PROBLEM STATEMENT: The copy has to match the data exactly and leave out every picture.

·····

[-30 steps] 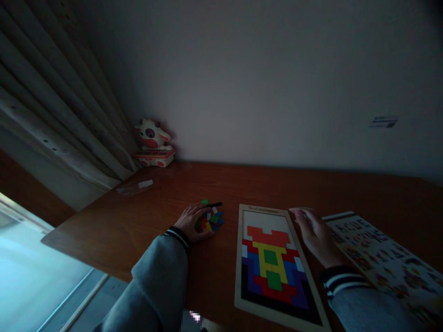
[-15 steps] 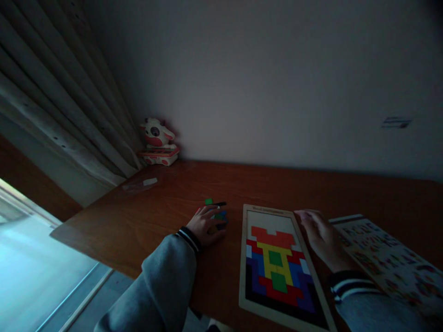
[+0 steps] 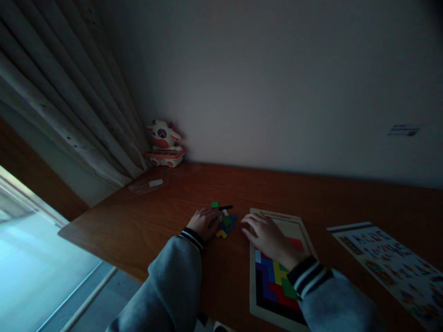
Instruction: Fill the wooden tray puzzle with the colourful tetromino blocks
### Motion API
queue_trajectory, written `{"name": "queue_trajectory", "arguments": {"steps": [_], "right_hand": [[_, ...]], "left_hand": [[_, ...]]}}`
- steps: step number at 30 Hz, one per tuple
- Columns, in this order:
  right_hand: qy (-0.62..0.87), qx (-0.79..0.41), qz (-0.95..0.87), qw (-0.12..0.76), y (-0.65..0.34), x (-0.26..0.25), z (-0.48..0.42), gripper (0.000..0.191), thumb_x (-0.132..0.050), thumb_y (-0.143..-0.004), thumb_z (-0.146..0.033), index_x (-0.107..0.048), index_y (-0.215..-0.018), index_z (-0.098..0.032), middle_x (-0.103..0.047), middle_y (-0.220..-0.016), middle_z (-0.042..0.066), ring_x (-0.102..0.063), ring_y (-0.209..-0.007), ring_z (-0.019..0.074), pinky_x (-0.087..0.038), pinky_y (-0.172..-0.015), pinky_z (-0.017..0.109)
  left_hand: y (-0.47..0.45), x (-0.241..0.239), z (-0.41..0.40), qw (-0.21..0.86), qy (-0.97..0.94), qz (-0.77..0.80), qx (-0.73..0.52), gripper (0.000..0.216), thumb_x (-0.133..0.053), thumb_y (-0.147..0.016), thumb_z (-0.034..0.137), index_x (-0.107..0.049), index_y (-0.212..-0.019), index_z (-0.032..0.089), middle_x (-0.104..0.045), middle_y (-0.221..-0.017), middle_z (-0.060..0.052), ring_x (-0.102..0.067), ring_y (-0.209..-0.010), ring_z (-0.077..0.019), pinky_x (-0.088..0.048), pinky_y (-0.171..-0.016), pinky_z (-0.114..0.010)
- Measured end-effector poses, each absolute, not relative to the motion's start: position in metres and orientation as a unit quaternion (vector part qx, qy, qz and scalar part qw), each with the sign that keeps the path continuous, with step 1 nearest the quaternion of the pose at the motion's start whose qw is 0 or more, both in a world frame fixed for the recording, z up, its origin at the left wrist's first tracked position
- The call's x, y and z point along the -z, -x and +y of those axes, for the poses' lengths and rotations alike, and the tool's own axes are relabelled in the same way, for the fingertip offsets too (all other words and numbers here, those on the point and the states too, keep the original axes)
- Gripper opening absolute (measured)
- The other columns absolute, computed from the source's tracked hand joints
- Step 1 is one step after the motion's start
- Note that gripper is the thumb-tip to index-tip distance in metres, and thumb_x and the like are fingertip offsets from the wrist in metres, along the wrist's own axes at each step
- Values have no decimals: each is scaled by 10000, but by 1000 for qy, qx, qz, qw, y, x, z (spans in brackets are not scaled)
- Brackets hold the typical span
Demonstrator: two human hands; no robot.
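A small pile of coloured puzzle blocks (image 3: 226,221) lies on the wooden table, with green, black, white, blue and yellow pieces showing. Touching its left side is my left hand (image 3: 206,223), fingers spread low over the pieces; no piece can be seen gripped in it. My right hand (image 3: 268,234) hovers over the wooden puzzle board (image 3: 253,290), thumb apart from the fingers and nothing visible in them. Its fingertips reach past the board's left rim toward the pile. Coloured blocks fill the lower part of the board, and my hand and sleeve hide much of it.
A printed pattern sheet (image 3: 391,267) lies right of the board. At the back left stands a cow-shaped toy (image 3: 164,144), with a clear plastic wrapper (image 3: 140,188) in front of it. The wall (image 3: 277,92) borders the table's far edge; a curtain (image 3: 69,101) hangs on the left.
My right hand has moved left from beside the board to over it, near the pile. My left hand has drawn back slightly, uncovering more pieces. The view has shifted a little.
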State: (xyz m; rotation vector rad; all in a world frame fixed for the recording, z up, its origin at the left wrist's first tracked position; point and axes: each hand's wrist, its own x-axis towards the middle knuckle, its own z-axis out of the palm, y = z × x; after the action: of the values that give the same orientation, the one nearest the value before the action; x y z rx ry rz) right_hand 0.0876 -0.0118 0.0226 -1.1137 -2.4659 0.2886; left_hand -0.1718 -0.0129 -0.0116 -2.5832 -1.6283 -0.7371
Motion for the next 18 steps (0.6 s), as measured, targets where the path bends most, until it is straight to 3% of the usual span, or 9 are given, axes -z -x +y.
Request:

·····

RESPONSE TO THE TASK:
[-30 steps] 
[-15 steps] 
[+0 steps] 
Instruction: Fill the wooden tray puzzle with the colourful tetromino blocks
### Motion API
queue_trajectory, written `{"name": "queue_trajectory", "arguments": {"steps": [_], "right_hand": [[_, ...]], "left_hand": [[_, ...]]}}`
- steps: step number at 30 Hz, one per tuple
- Columns, in this order:
  right_hand: qy (-0.62..0.87), qx (-0.79..0.41), qz (-0.95..0.87), qw (-0.12..0.76), y (-0.65..0.34), x (-0.26..0.25), z (-0.48..0.42), gripper (0.000..0.191), thumb_x (-0.132..0.050), thumb_y (-0.143..-0.004), thumb_z (-0.146..0.033), index_x (-0.107..0.048), index_y (-0.215..-0.018), index_z (-0.098..0.032), middle_x (-0.103..0.047), middle_y (-0.220..-0.016), middle_z (-0.042..0.066), ring_x (-0.102..0.063), ring_y (-0.209..-0.007), ring_z (-0.019..0.074), pinky_x (-0.087..0.038), pinky_y (-0.172..-0.015), pinky_z (-0.017..0.109)
  left_hand: y (-0.47..0.45), x (-0.241..0.239), z (-0.41..0.40), qw (-0.21..0.86), qy (-0.97..0.94), qz (-0.77..0.80), qx (-0.73..0.52), gripper (0.000..0.216), thumb_x (-0.133..0.053), thumb_y (-0.147..0.016), thumb_z (-0.034..0.137), index_x (-0.107..0.049), index_y (-0.212..-0.019), index_z (-0.032..0.089), middle_x (-0.104..0.045), middle_y (-0.221..-0.017), middle_z (-0.060..0.052), ring_x (-0.102..0.067), ring_y (-0.209..-0.010), ring_z (-0.077..0.019), pinky_x (-0.088..0.048), pinky_y (-0.171..-0.016), pinky_z (-0.114..0.010)
- Measured end-effector poses, each absolute, not relative to the motion's start: position in metres and orientation as a unit quaternion (vector part qx, qy, qz and scalar part qw), each with the sign that keeps the path continuous, with step 1 nearest the quaternion of the pose at the motion's start whose qw is 0 or more, both in a world frame fixed for the recording, z up, its origin at the left wrist's first tracked position
- The call's x, y and z point along the -z, -x and +y of those axes, for the poses' lengths and rotations alike, and the tool's own axes are relabelled in the same way, for the fingertip offsets too (all other words and numbers here, those on the point and the states too, keep the original axes)
- Gripper opening absolute (measured)
- The other columns absolute, computed from the source's tracked hand joints
- Step 1 is one step after the motion's start
- Note that gripper is the thumb-tip to index-tip distance in metres, and thumb_x and the like are fingertip offsets from the wrist in metres, along the wrist's own axes at each step
- Values have no decimals: each is scaled by 10000, but by 1000 for qy, qx, qz, qw, y, x, z (spans in brackets are not scaled)
- Brackets hold the typical span
Demonstrator: two human hands; no robot.
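A small pile of coloured puzzle blocks (image 3: 226,221) lies on the wooden table, with green, black, white, blue and yellow pieces showing. Touching its left side is my left hand (image 3: 206,223), fingers spread low over the pieces; no piece can be seen gripped in it. My right hand (image 3: 268,234) hovers over the wooden puzzle board (image 3: 253,290), thumb apart from the fingers and nothing visible in them. Its fingertips reach past the board's left rim toward the pile. Coloured blocks fill the lower part of the board, and my hand and sleeve hide much of it.
A printed pattern sheet (image 3: 391,267) lies right of the board. At the back left stands a cow-shaped toy (image 3: 164,144), with a clear plastic wrapper (image 3: 140,188) in front of it. The wall (image 3: 277,92) borders the table's far edge; a curtain (image 3: 69,101) hangs on the left.
My right hand has moved left from beside the board to over it, near the pile. My left hand has drawn back slightly, uncovering more pieces. The view has shifted a little.
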State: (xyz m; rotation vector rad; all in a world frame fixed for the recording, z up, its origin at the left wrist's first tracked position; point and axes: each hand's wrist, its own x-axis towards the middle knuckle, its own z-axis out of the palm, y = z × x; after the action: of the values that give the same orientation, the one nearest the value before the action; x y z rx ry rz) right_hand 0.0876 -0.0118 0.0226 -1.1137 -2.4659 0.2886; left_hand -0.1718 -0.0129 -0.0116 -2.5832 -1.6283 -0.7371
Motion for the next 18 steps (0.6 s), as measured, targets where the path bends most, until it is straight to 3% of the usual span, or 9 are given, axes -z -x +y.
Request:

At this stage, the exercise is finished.